We live in a convulsed world, which has exponential acceleration rates in terms of technology and connectivity, with high levels of uncertainty and ambiguity that we experience every day. This translates into a significant increase in the rate of obsolescence of the ways of working in an organization that must change.
We still see transformation processes that use old management techniques, based on pressure on work teams that, although obviously, in the short term, can achieve some kind of result, this pressure becomes unsustainable and ends up weakening and decimating to collaborators generating unwanted results. The more we push the system, the more the system pushes us in the same direction and in the opposite direction.
The leader who pushes generates greater resistance to change: People can be more or less permeable to change, but nobody likes to be pushed or forced to change.

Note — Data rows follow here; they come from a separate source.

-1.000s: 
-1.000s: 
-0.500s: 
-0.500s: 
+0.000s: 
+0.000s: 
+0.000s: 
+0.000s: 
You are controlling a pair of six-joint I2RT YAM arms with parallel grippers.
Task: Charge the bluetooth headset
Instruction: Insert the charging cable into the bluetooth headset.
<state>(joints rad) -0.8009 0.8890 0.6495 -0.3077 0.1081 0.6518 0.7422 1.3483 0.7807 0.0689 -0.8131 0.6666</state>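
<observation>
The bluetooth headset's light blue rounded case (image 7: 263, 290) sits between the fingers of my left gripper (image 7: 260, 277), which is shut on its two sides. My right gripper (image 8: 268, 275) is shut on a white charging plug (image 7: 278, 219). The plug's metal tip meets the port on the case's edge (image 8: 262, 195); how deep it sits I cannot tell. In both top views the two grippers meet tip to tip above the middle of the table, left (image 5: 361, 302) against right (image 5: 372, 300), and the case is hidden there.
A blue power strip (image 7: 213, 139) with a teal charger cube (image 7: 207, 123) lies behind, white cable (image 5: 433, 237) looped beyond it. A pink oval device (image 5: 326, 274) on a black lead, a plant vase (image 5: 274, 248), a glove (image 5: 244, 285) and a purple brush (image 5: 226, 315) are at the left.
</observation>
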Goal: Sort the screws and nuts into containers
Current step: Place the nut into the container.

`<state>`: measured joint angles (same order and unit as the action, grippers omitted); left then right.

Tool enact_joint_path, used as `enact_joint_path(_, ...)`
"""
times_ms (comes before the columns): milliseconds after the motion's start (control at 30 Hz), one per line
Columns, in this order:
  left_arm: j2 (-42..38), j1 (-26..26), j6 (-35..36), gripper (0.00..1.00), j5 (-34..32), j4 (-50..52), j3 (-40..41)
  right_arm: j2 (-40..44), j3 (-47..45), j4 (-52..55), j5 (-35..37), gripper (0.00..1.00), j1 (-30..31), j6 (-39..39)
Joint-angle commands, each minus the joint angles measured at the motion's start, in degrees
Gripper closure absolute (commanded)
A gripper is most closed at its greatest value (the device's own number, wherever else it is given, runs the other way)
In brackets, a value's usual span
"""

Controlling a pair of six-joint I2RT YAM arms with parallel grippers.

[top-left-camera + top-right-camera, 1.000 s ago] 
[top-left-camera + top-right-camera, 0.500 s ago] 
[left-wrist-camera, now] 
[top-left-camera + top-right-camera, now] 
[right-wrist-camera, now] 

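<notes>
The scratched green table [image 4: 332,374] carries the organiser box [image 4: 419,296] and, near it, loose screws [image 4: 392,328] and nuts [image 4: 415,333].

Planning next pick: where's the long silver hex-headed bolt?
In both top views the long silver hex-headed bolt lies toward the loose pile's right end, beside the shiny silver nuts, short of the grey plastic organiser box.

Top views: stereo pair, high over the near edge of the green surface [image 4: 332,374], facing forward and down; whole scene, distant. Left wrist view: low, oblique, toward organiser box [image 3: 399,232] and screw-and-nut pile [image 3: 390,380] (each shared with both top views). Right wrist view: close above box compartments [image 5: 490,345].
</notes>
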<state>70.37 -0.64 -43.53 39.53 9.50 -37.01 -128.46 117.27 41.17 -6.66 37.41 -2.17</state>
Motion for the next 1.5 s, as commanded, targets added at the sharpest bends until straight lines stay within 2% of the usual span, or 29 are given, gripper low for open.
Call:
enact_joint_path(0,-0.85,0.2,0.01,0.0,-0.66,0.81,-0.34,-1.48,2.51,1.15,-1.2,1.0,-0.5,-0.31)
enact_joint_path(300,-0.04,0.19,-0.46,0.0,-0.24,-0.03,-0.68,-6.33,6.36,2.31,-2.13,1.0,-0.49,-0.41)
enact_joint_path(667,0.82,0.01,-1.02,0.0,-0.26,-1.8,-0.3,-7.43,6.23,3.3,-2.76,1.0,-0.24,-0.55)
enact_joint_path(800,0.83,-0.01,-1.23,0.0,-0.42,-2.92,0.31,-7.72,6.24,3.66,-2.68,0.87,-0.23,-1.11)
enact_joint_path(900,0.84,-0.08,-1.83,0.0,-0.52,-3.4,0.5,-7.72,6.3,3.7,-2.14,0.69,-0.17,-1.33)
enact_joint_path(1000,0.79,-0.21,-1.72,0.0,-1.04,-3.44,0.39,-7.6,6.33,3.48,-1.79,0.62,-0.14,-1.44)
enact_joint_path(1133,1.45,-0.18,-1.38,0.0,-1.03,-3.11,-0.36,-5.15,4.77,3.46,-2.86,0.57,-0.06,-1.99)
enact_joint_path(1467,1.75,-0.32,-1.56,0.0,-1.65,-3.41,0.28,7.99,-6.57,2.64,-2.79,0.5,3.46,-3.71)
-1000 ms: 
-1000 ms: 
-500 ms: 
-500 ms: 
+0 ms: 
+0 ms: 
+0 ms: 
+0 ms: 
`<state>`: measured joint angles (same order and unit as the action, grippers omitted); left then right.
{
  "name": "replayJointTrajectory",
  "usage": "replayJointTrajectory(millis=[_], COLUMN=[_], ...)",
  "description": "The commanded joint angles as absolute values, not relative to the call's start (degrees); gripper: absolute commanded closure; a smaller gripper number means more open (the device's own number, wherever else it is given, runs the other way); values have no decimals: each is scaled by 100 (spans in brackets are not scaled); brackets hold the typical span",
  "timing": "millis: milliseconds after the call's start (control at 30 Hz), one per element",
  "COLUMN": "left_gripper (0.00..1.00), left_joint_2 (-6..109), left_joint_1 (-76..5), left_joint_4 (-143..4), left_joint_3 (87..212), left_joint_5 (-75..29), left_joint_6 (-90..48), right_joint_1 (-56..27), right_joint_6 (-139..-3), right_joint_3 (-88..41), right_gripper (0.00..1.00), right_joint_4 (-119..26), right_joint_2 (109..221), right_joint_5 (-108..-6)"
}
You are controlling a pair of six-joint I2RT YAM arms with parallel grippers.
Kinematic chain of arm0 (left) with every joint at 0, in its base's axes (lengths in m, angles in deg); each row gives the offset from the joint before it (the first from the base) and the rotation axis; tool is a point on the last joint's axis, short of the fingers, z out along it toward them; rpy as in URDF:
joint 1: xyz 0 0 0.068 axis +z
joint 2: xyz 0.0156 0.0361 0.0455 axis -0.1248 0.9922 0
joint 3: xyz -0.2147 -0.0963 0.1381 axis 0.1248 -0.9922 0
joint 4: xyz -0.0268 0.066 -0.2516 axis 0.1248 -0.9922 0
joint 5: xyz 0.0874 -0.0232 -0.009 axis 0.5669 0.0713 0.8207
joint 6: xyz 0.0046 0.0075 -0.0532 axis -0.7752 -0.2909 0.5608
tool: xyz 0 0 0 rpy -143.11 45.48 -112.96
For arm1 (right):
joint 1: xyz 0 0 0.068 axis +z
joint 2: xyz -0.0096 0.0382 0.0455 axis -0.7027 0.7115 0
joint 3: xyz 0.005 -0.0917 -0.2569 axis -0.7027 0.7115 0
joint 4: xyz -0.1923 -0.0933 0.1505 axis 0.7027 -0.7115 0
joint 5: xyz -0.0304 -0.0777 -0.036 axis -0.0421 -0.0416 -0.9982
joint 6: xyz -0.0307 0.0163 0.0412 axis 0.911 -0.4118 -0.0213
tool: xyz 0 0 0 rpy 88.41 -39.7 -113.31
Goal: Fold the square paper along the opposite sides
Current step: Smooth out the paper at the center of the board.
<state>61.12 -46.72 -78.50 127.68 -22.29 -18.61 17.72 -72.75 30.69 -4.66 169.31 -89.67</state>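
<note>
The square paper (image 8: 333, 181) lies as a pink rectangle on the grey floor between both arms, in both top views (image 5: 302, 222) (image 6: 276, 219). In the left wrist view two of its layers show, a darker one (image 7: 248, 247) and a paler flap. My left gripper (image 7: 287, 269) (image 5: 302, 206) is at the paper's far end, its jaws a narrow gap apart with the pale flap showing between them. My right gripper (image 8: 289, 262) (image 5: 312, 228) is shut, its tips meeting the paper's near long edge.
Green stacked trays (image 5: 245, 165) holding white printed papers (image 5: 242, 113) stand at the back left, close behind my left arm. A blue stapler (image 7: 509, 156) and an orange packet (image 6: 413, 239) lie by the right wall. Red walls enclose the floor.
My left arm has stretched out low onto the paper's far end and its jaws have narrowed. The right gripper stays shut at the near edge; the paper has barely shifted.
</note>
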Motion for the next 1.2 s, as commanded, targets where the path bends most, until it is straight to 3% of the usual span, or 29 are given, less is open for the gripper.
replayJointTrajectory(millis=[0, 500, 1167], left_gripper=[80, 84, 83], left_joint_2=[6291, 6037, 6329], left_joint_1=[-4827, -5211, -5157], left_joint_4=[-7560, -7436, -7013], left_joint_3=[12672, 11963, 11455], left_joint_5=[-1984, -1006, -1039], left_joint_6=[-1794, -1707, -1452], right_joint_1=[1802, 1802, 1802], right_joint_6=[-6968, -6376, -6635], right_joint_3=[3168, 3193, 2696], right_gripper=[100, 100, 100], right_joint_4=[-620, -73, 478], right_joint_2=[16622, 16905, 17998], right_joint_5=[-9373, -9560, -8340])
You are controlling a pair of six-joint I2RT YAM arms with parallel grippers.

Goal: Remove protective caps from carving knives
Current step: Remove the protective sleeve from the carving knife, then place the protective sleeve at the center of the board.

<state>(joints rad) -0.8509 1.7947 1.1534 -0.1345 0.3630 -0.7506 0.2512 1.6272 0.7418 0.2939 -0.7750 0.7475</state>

One of the keys to preventing all of this from happening is training existing leaders. A very important task, which many times requires helping them to deconstruct their own beliefs and mental models about what it means to lead, which allowed them to be successful up to a certain point, but which today could become an anchor in their progress.
I believe old paradigms still installed in the culture such as vertical work, the concepts of authority, planning, management control, or even the very concept of strategic plan that were the strongholds of management in the 80s and 90s. They are under scrutiny to be reviewed in the light of more dynamic strategies that are evolving, learning and recalculating as we move forward.
The transformative leader is the fundamental piece so that the change processes are viable and sustainable. Your role must be marked by a set of qualities:
Entrepreneurial spirit to challenge the status quo, to propose, to give an opinion, to get out of the known and explore new ways of doing things.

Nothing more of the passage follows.